## DIRECTIONS FOR THIS TASK
Transcribe each of the records below exactly, excluding all pictures.

Extracted records
- Opening Delimiter -
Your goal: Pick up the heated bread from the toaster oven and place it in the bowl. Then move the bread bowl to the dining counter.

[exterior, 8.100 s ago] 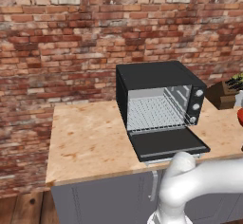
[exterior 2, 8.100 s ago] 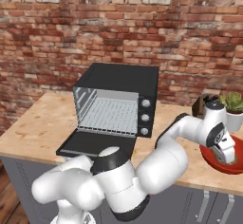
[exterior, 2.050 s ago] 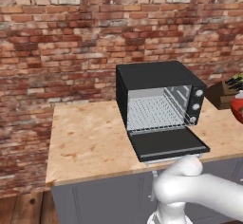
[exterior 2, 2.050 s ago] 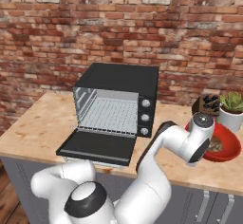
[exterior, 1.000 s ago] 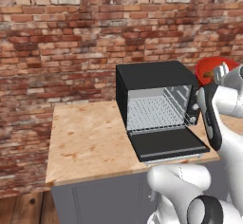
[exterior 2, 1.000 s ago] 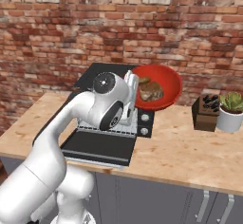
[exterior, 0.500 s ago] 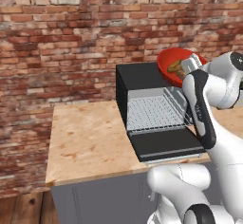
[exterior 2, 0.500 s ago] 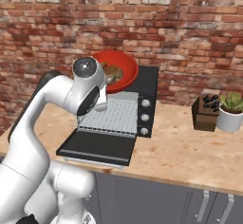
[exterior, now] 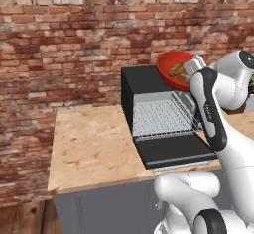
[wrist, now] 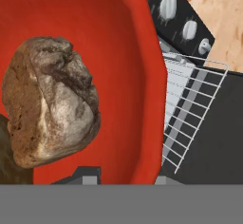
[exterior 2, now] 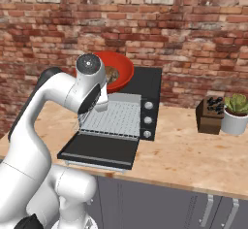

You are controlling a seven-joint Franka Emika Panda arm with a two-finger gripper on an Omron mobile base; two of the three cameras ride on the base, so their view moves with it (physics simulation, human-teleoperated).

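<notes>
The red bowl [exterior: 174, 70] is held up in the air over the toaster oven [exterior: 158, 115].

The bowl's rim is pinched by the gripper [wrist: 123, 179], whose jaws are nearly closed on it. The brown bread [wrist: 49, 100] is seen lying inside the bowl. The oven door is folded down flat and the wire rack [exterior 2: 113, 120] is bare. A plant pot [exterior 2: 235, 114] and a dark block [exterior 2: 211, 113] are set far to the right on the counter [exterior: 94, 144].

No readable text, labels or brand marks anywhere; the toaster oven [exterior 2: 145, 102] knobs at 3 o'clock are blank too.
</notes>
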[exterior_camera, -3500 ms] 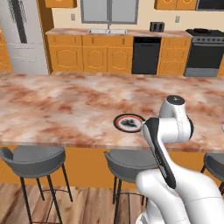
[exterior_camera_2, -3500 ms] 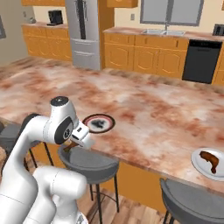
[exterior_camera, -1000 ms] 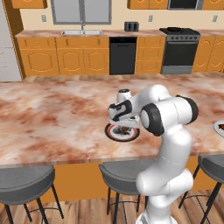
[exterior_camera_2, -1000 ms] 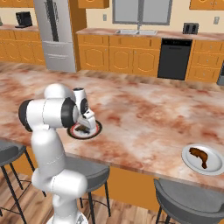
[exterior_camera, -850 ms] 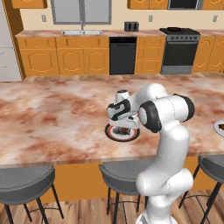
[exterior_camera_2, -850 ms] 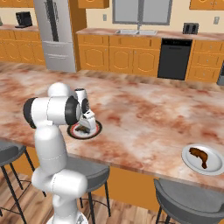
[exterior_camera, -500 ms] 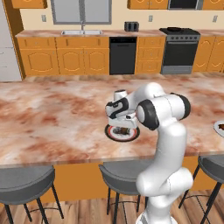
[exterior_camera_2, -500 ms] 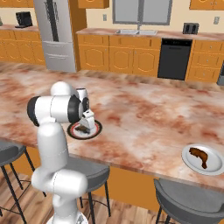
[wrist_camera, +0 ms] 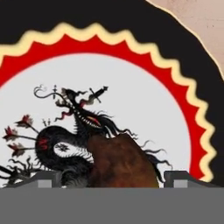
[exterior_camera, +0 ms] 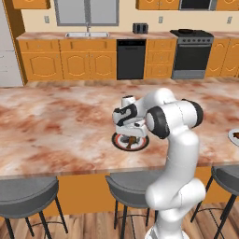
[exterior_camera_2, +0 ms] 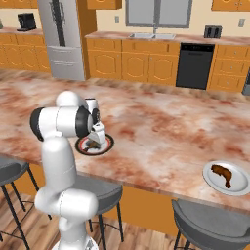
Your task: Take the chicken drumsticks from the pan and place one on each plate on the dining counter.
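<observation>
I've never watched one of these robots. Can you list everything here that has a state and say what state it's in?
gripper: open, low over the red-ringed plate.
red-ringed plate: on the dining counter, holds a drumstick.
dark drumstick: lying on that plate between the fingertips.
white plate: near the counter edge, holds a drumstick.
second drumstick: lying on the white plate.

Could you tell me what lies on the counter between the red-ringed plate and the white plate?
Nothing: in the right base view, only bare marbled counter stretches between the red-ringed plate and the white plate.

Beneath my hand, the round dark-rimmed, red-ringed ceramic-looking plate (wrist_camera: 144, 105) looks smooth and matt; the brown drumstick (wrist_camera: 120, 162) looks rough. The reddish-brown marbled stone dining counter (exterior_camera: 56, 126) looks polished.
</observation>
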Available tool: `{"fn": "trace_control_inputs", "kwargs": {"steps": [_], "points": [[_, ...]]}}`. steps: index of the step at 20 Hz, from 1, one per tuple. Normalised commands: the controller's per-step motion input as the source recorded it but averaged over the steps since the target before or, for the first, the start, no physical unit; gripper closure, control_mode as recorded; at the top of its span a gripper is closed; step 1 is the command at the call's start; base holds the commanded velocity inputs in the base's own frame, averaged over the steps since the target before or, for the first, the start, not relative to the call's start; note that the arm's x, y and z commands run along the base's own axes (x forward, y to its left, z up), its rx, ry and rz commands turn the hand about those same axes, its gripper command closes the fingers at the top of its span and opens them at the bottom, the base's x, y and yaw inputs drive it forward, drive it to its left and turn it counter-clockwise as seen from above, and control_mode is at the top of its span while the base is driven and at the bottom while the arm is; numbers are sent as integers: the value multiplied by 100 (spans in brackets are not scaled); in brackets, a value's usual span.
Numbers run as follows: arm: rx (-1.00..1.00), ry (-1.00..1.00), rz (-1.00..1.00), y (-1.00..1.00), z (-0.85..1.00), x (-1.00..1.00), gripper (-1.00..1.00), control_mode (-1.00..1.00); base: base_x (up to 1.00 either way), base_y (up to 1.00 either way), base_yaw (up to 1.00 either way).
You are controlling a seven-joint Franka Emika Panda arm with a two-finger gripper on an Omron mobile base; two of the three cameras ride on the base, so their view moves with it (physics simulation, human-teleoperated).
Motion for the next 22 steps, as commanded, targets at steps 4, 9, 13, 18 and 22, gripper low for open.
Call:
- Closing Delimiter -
## COMPLETED EXERCISE
Your goal: Pick up the heated bread from the toaster oven and place it in the bowl. Then move the bread bowl to the dining counter.

[exterior, 8.100 s ago] 
[exterior 2, 8.100 s ago] 
[exterior, 2.050 s ago] 
[exterior 2, 2.050 s ago] 
[exterior, 1.000 s ago] 
[exterior 2, 1.000 s ago] 
[exterior, 0.500 s ago] 
[exterior 2, 0.500 s ago] 
[exterior, now] 
[wrist, now] 
[exterior 2, now] 

You are controlling a seven-joint Franka Emika Panda arm with a two-finger gripper on an Omron mobile base; two of the three cameras ride on the base, so their view moves with it (physics simulation, human-teleoperated).

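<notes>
The red bowl [exterior: 174, 70] is held up in the air over the toaster oven [exterior: 158, 115].

The bowl's rim is pinched by the gripper [wrist: 123, 179], whose jaws are nearly closed on it. The brown bread [wrist: 49, 100] is seen lying inside the bowl. The oven door is folded down flat and the wire rack [exterior 2: 113, 120] is bare. A plant pot [exterior 2: 235, 114] and a dark block [exterior 2: 211, 113] are set far to the right on the counter [exterior: 94, 144].

No readable text, labels or brand marks anywhere; the toaster oven [exterior 2: 145, 102] knobs at 3 o'clock are blank too.
</notes>
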[exterior_camera, -3500 ms] 
[exterior_camera_2, -3500 ms] 
[exterior_camera, -1000 ms] 
[exterior_camera_2, -1000 ms] 
[exterior_camera, -850 ms] 
[exterior_camera_2, -850 ms] 
[exterior_camera, -500 ms] 
[exterior_camera_2, -500 ms] 
[wrist_camera, +0 ms] 
[exterior_camera, +0 ms] 
[exterior_camera_2, +0 ms] 
Your task: Take the chicken drumsticks from the pan and place one on each plate on the dining counter.
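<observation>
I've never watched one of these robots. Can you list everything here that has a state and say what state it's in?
gripper: open, low over the red-ringed plate.
red-ringed plate: on the dining counter, holds a drumstick.
dark drumstick: lying on that plate between the fingertips.
white plate: near the counter edge, holds a drumstick.
second drumstick: lying on the white plate.

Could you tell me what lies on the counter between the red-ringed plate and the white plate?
Nothing: in the right base view, only bare marbled counter stretches between the red-ringed plate and the white plate.

Beneath my hand, the round dark-rimmed, red-ringed ceramic-looking plate (wrist_camera: 144, 105) looks smooth and matt; the brown drumstick (wrist_camera: 120, 162) looks rough. The reddish-brown marbled stone dining counter (exterior_camera: 56, 126) looks polished.
</observation>
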Available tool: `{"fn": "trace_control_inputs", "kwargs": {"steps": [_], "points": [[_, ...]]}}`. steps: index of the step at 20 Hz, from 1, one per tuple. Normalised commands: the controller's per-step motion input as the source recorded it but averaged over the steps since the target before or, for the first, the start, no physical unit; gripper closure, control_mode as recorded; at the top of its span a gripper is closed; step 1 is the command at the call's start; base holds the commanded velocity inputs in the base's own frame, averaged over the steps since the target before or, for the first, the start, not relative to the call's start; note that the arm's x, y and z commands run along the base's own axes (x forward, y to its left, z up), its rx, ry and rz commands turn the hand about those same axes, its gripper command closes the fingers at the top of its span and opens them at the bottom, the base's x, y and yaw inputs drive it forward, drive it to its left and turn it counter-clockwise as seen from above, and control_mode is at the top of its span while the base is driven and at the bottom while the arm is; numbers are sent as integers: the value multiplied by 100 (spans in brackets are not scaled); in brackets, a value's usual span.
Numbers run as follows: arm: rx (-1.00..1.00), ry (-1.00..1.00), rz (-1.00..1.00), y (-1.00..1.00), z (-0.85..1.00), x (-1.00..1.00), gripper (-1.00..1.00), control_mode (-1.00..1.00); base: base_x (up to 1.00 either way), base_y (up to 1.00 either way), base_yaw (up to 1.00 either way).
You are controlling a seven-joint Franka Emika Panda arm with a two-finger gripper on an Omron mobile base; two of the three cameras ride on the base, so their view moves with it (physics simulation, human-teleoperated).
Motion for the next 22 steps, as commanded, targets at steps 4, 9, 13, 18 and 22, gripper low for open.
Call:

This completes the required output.